» **Description of the task**
From the data below, copy each line that includes the word "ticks".

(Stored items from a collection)
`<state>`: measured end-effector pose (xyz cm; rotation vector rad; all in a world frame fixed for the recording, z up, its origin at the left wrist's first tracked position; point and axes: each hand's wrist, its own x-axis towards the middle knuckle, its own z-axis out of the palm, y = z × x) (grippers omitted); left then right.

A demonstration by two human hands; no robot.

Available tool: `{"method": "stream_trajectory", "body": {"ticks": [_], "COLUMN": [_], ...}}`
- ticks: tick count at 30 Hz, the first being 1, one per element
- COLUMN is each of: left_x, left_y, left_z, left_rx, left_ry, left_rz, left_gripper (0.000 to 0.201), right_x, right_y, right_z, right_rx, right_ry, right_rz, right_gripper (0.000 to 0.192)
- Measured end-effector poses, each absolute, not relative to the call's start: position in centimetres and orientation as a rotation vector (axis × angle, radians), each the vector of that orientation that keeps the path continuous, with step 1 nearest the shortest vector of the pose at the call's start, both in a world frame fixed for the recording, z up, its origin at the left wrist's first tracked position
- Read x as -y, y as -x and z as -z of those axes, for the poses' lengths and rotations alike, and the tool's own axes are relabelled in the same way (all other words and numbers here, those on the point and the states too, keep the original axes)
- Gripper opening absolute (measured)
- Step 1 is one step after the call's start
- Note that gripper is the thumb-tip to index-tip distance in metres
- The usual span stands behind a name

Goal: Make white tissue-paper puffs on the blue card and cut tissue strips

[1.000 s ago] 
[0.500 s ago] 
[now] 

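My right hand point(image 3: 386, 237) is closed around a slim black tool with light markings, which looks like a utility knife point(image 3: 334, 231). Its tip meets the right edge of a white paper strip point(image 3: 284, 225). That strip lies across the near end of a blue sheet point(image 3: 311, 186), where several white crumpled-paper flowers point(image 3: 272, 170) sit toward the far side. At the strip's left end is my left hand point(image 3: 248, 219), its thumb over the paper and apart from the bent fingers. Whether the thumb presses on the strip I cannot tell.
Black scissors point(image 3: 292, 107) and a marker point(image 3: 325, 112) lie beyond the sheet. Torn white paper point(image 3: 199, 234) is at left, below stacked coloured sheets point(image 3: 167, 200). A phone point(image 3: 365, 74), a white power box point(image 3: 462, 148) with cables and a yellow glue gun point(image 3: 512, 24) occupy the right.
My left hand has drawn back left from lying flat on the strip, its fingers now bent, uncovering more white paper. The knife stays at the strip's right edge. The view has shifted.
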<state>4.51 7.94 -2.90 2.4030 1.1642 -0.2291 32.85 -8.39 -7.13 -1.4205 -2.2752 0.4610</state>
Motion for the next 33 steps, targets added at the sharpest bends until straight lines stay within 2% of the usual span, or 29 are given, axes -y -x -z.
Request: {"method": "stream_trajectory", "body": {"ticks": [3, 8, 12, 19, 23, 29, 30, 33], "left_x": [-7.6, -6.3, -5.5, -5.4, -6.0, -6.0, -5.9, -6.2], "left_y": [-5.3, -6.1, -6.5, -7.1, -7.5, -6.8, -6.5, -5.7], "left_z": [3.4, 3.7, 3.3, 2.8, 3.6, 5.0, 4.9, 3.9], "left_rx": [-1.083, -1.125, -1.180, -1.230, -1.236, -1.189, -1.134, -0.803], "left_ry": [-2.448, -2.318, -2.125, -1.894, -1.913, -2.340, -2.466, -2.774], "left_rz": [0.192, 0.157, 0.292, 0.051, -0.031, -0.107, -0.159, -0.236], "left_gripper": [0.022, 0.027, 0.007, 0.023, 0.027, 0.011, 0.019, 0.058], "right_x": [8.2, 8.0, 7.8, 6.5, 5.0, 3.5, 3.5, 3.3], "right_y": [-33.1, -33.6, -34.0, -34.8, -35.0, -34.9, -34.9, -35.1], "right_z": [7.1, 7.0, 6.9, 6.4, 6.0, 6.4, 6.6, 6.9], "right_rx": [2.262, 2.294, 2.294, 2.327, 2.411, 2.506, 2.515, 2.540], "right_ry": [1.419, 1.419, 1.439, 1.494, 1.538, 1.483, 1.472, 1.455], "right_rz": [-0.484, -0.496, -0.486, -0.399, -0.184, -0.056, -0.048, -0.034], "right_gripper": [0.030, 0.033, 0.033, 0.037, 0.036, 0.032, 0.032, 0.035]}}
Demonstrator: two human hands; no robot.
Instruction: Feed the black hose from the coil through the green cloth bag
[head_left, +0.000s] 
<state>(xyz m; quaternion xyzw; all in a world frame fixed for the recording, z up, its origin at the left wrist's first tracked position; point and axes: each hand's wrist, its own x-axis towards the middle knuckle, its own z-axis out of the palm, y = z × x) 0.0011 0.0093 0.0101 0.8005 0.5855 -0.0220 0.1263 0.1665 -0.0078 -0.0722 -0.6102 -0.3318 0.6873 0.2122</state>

» **Result for this exercise**
Available tool: `{"method": "stream_trajectory", "body": {"ticks": [_], "COLUMN": [_], ...}}`
- ticks: tick count at 30 Hz, the first being 1, one per element
Request: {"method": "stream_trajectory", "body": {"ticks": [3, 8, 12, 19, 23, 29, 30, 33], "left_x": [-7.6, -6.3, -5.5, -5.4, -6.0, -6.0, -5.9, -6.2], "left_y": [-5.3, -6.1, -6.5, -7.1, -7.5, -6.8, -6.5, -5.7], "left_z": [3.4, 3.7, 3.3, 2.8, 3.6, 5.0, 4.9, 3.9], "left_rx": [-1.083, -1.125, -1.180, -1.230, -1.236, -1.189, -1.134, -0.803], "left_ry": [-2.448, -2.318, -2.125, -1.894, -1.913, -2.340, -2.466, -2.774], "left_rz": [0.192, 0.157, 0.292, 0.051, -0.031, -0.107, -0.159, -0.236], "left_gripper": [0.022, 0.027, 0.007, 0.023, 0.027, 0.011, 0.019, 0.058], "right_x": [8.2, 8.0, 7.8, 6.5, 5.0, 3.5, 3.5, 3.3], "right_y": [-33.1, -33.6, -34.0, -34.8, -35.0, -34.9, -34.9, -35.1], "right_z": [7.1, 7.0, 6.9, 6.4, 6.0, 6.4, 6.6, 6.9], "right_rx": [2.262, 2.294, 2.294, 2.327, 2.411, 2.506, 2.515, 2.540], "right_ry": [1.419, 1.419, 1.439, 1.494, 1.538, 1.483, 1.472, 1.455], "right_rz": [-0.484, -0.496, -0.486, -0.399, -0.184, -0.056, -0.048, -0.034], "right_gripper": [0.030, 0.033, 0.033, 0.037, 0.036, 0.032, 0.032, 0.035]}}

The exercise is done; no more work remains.